### Task
Please read the records below and return each line holding the string "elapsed".

### Given records
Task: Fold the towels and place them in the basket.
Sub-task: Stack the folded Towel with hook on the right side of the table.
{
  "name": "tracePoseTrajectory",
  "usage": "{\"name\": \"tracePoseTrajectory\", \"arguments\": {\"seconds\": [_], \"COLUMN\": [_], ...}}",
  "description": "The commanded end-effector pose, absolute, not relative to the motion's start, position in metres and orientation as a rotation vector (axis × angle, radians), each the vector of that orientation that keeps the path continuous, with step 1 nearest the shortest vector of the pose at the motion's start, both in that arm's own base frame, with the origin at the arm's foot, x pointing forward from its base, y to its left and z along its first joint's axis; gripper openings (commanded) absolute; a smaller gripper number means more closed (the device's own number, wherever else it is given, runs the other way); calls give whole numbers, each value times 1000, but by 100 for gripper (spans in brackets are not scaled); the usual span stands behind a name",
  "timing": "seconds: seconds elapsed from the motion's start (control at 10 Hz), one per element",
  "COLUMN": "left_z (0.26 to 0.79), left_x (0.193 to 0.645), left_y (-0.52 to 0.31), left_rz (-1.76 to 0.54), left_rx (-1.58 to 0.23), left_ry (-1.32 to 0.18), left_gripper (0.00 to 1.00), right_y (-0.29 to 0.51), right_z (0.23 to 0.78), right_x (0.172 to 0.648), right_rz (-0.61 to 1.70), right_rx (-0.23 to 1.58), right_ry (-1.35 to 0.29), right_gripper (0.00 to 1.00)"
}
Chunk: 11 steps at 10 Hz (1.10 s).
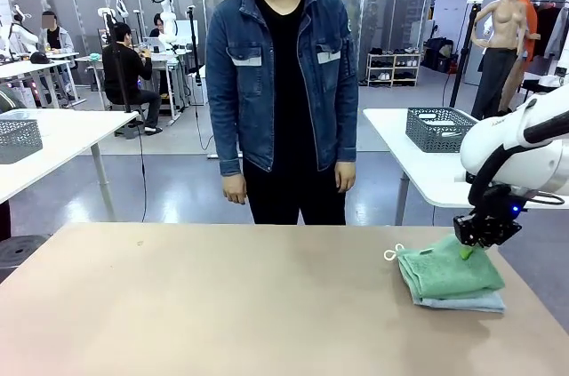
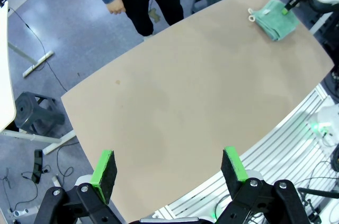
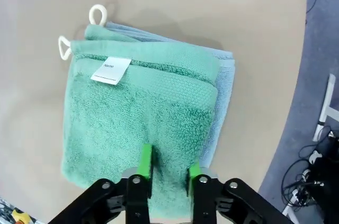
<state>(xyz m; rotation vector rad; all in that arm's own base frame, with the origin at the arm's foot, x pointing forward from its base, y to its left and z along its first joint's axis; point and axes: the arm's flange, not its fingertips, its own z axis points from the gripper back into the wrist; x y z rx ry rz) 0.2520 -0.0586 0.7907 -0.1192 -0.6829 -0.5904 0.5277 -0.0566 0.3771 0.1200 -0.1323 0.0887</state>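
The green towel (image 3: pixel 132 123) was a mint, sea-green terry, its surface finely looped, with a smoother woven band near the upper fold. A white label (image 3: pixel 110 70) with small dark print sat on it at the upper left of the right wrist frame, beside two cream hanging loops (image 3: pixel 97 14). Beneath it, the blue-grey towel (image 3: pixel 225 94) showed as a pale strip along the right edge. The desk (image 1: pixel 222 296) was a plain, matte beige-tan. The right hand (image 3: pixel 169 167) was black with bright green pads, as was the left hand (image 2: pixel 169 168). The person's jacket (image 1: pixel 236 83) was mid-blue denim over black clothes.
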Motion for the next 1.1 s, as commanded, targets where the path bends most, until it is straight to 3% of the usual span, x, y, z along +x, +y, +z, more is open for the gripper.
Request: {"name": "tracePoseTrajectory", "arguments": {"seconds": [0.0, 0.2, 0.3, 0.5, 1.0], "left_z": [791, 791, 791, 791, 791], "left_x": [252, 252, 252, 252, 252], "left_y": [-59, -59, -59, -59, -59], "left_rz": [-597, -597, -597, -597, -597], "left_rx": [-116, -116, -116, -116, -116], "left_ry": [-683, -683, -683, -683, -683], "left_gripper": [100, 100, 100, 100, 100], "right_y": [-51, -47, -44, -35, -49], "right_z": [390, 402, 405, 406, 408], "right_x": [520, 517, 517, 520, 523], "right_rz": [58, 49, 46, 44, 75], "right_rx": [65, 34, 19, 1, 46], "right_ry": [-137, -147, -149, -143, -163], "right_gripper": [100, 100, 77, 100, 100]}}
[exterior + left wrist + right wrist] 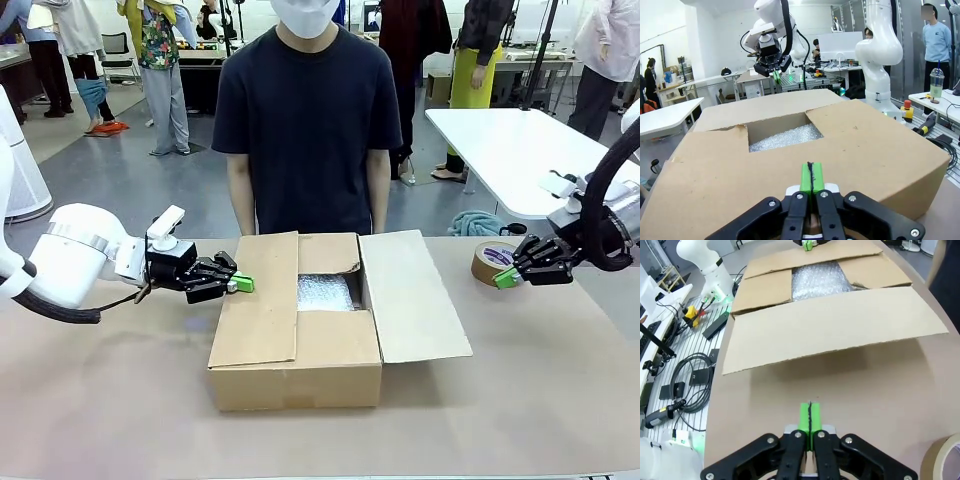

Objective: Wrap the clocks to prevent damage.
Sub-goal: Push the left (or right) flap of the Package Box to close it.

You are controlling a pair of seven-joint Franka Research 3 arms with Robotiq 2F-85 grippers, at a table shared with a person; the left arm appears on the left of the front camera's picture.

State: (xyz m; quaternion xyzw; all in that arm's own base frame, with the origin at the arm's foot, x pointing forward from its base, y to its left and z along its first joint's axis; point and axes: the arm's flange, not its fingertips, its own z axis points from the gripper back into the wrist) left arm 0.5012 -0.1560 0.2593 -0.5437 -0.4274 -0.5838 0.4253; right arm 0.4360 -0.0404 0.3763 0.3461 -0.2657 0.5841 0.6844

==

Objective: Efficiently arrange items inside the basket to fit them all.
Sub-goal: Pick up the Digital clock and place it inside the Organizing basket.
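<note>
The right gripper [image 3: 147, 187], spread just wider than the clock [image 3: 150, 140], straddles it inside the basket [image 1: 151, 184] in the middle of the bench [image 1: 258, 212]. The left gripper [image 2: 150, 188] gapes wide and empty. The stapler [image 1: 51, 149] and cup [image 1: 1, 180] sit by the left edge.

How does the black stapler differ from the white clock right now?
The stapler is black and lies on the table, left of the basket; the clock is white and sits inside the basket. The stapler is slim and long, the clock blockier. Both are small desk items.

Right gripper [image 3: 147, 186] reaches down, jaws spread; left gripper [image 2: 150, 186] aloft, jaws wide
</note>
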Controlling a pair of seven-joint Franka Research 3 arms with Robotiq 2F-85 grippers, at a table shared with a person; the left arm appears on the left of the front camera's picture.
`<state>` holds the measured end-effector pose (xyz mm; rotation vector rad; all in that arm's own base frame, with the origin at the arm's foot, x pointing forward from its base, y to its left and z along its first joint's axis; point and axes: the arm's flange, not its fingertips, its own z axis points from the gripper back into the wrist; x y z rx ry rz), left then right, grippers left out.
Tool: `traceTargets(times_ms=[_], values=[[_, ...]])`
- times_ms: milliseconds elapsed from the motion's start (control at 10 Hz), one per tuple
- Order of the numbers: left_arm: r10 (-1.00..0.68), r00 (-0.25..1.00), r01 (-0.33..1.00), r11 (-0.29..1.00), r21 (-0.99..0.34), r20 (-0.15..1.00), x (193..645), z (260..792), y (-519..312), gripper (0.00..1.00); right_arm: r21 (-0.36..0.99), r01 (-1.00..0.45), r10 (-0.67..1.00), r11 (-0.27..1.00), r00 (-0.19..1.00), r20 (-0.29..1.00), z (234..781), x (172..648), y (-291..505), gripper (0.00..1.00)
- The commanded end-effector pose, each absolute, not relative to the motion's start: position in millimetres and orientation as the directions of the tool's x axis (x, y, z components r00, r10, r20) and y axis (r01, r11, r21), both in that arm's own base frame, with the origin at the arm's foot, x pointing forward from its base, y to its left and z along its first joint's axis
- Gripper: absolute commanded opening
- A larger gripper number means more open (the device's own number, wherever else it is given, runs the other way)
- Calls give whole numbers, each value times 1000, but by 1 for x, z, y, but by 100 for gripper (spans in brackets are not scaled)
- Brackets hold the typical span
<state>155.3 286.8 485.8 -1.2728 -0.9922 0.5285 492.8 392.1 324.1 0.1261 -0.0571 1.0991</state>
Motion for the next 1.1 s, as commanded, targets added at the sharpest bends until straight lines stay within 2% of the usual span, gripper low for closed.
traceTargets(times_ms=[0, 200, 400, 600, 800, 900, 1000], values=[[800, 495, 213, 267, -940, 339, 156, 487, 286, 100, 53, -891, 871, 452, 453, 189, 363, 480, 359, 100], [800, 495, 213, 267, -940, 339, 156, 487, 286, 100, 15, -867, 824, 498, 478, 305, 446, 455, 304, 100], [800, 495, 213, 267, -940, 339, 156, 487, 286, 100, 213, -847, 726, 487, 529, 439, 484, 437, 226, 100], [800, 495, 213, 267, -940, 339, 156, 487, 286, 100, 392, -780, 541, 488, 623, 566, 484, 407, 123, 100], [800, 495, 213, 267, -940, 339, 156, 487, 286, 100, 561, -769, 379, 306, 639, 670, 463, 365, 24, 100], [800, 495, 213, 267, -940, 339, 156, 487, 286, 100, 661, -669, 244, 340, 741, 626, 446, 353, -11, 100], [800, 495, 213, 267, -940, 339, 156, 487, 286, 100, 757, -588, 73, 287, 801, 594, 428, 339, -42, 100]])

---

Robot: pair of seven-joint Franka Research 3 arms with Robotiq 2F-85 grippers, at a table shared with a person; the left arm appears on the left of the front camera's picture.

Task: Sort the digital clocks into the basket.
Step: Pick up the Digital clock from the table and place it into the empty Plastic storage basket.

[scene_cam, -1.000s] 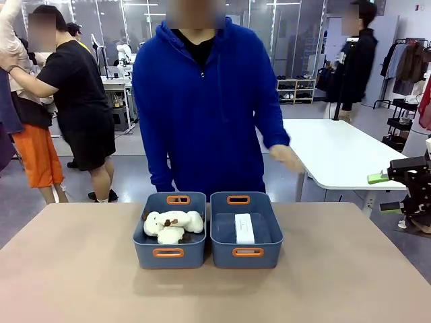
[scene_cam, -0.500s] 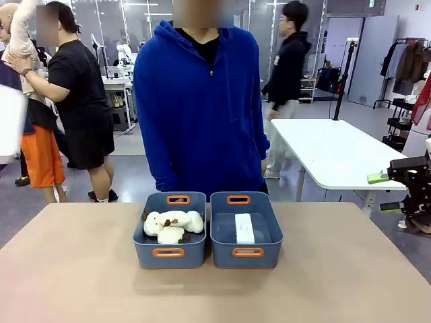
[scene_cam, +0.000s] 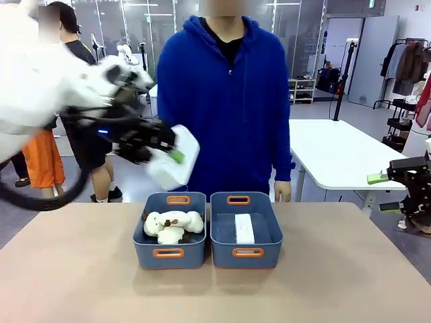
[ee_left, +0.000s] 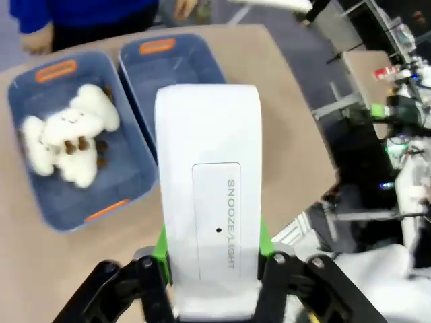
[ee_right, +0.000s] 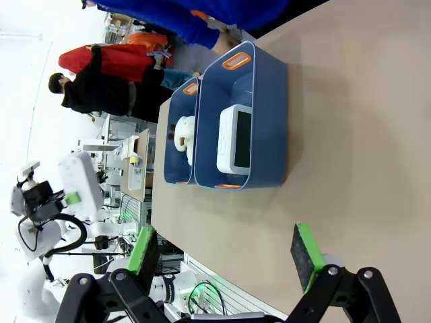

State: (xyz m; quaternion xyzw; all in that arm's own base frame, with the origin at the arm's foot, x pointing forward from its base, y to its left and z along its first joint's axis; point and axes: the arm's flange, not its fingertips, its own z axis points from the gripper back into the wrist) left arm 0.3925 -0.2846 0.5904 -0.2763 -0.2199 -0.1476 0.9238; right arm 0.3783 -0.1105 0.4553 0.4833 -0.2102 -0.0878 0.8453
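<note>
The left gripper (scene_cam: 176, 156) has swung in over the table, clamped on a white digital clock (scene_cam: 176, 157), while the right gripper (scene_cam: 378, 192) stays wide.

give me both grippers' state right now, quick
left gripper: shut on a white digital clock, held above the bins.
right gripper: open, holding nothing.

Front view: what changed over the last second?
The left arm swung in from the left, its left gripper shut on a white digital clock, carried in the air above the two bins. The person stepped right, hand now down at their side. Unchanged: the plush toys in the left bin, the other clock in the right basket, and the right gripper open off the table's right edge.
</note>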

### Task response
  "timing": "seconds: seconds elapsed from the motion's start (control at 10 Hz), one per element",
- times_ms: milliseconds elapsed from the motion's start (control at 10 Hz), one per tuple

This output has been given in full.